Best Ways to Relieve Sore Achilles When Running

Running naturally causes stress to your Achilles tendon. That’s because when you run, particularly at a fast pace for extended intervals, you place more strain on your ankles. In fact, Achilles tendon problems account for 5-12% of all running injuries.

The first and most important relief solution to a sore or achy Achilles is to rest. Never try to continue increasing your mileage or tempo if your Achilles hurts when running, as this can lead to an overuse injury of the tendon.

But, we don’t want you to have to stop running altogether. In this guide, we’ve put together a few strategies to ease soreness after your workout and prevent a sore Achilles in the future.

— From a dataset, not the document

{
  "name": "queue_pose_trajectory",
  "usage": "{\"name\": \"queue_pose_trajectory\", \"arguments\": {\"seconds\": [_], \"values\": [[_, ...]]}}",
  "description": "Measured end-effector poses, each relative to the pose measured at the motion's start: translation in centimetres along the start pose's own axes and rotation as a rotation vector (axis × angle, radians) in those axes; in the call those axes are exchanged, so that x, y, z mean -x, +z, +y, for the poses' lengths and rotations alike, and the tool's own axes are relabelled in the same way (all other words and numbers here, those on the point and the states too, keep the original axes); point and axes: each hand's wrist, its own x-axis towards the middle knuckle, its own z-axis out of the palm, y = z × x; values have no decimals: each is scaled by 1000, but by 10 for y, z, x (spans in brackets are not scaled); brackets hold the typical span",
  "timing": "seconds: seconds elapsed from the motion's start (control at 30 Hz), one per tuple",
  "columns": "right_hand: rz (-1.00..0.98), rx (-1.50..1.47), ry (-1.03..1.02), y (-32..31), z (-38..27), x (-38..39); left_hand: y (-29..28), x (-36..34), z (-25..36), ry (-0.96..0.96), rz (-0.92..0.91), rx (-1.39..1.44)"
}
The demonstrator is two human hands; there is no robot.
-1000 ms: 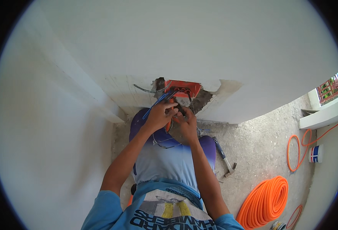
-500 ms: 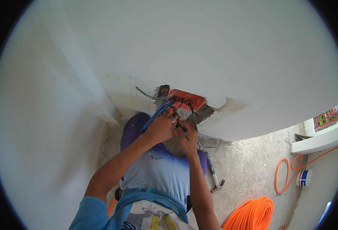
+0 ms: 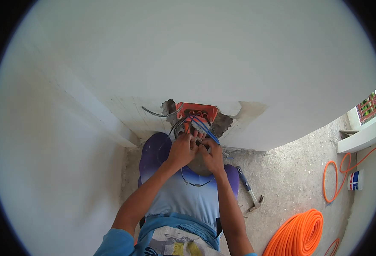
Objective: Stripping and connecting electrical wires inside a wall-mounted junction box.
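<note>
An orange-red electrical box sits in a broken-out hole low in the white wall. Blue wires and black wires come out of it, the blue ones running down to the right behind my right hand. Just below the box my left hand is closed in a pinch at the wires. Close beside it, my right hand is closed too. A small black piece shows between the two hands' fingertips; its kind is mostly hidden. A thin dark wire loops down over my lap.
A grey cable sticks out left of the box. On the rough concrete floor at right lie a claw hammer and a big coil of orange conduit. Farther right are a loose orange conduit loop and a white-and-blue bucket.
The blue wires have swung from the left of the box to its right, by my right hand. Both hands stay close together below the box. The whole view has shifted a little.
</note>
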Motion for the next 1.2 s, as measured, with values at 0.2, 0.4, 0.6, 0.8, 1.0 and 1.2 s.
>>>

Experiencing discomfort with other muscles? Learn more about how you can alleviate back pain from running or sore hamstrings from running.

Three Stretches to Ease Achilles Discomfort  

When dealing with a sore Achilles, running is often the cause. Overexerting your Achilles can sometimes create tightness that limits your mobility.

If you are looking for ways to improve maneuverability, then stretching is something you can do before and after workouts to address this tension and also help prevent Achilles injury.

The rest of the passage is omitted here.